Die italienische Synagoge wurde im Jahre 1584 gebaut.

Die Synagoge renovierte und / oder Wiederherstellung im Jahre 1581, 1631, 1830 und 1865. Es wurde im Jahr 1892 geschlossen, wenn die Gemeinde baute eine moderne Synagoge, aber wieder geöffnet nach dem Krieg, weil im Jahr 1943 Faschisten verbrannten die moderne Synagoge.

Die Synagoge befindet sich auf 9 Via San Martino und Solferino im historischen Ghetto entfernt. Es ist im selben Gebäude wie die Büros der jüdischen Gemeinde von Padua. Die Schüler besuchen die Universität sind herzlich eingeladen, mit der Gemeinde zu beten. Besucher können die Synagoge durch Kontaktieren der jüdischen Gemeinde zu sehen.

Die barocke Synagoge misst 18 von 7 Metern. Wie es in der italienischen Synagogen üblich, sind die Bimah und Torah Ark an gegenüberliegenden Seiten des Raumes befindet, mit dem Raum zwischen links frei, um die Prozessionszubringen. Das Ungewöhnliche an der Synagoge von Padua ist, dass die Bundeslade und Bimah auf den Synagogen der langen Wänden platziert.

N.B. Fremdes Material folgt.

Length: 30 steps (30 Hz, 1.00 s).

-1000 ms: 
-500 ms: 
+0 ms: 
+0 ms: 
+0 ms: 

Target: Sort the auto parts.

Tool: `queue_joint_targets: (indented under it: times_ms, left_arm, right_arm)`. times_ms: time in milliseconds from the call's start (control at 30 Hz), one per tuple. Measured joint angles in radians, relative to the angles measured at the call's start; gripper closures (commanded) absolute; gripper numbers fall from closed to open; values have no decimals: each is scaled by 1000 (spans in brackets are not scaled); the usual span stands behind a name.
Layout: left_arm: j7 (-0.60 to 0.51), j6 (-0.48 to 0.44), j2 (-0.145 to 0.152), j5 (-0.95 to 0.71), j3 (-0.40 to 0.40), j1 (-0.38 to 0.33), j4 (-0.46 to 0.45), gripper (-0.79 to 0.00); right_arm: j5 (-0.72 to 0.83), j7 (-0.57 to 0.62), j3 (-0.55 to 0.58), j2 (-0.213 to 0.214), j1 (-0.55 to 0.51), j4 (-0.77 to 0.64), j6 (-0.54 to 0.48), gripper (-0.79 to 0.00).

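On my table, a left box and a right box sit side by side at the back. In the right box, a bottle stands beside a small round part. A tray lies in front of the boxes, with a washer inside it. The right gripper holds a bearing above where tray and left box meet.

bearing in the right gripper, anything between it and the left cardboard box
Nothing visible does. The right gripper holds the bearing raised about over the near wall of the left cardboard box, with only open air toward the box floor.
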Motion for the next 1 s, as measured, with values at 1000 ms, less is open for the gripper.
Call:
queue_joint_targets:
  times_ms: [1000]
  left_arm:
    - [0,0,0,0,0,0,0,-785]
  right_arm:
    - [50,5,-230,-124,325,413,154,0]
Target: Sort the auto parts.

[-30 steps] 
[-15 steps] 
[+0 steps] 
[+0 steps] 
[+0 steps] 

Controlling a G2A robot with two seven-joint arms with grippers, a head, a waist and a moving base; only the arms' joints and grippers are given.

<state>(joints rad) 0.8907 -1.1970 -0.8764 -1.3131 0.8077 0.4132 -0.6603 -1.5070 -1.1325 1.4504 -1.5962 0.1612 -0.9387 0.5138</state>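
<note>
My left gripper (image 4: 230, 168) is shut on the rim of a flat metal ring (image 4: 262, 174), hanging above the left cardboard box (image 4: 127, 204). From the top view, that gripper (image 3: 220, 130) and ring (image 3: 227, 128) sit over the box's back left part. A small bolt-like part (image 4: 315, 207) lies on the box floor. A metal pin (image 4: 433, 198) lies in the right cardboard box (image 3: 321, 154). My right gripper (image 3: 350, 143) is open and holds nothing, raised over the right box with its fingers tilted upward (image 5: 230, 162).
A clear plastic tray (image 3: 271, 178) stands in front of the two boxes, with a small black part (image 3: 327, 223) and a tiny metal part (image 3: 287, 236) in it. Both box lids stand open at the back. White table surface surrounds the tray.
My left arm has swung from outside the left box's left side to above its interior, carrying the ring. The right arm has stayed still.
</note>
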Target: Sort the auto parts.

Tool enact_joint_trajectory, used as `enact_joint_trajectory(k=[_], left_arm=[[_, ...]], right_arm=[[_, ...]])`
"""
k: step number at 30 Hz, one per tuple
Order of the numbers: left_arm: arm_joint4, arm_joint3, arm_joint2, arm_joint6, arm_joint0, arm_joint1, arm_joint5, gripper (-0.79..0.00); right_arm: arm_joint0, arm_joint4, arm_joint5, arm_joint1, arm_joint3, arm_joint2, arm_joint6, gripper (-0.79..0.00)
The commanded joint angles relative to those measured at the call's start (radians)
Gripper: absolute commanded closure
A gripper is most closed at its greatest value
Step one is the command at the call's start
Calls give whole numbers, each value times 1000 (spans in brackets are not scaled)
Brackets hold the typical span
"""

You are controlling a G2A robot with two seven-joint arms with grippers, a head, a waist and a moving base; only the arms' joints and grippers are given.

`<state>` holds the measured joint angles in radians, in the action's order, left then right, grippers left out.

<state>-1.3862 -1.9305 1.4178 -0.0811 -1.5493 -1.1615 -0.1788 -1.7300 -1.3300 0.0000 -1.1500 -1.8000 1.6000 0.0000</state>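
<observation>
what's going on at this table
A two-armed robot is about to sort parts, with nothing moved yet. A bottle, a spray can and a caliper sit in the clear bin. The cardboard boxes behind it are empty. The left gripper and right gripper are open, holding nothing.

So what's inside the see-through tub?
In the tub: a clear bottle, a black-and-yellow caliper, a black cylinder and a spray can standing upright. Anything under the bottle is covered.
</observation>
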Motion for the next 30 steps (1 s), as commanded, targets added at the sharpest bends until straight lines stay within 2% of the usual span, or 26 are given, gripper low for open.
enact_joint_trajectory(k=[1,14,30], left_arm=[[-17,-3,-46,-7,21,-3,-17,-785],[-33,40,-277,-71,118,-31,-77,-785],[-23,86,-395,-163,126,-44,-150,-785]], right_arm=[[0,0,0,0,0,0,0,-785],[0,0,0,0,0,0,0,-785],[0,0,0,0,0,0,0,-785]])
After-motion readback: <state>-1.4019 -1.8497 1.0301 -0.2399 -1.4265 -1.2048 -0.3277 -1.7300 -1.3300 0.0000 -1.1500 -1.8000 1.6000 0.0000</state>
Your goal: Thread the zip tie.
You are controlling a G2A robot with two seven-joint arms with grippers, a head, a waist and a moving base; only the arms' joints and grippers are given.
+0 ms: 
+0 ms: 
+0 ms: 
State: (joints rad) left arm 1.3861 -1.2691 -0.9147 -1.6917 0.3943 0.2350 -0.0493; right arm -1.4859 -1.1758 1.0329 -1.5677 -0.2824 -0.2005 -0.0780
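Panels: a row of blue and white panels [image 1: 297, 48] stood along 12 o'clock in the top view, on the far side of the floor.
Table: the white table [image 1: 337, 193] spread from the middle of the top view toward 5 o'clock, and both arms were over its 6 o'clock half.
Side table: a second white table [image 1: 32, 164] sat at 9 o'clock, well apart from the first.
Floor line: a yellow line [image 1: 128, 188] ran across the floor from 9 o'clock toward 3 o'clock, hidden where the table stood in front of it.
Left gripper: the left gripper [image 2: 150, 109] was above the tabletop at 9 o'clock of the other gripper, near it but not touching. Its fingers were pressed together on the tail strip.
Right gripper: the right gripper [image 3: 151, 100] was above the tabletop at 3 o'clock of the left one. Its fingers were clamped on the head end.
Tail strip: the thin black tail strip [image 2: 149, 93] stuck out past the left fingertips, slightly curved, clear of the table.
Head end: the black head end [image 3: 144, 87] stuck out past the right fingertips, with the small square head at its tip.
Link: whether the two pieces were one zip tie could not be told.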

Die barocke, Torah Ark sechzehnten Jahrhunderts wird aus dem Holz einer Platane, die unten durch Blitzschlag in der berühmten botanischen Garten der Universität geschlagen wurde. Es verfügt über vergoldete Türen, vier korinthischen Säulen aus schwarzem Marmor mit weißer Maserung gefertigt, und geschnitzten Laub. Die balduchin in Form eines gebrochenen Giebel.

Der "majestätisch" Bimah durch einen Kurvenflug der acht Stufen auf jeder Seite erreicht. Es verfügt über einen achteckigen balduchin von vier Säulen und vier Pilaster Die korinthischen Kapitellen der Säulen und Pilaster sind vergoldet unterstützt. Aufwändige barocke Schnitzereien überwinden die balduchin.

Die Decke ist Kassetten und lackiert. Der Bereich zwischen der Thora Ark und Bimah ist ein Kassettentonnengewölbe, mit großen, stark geschnitzten barocken Rosetten in jeder Vertiefung.

Die historische Frauengalerie befindet sich im Obergeschoss. Heute hat die Synagoge eine Frauenabteilung im Erdgeschoss.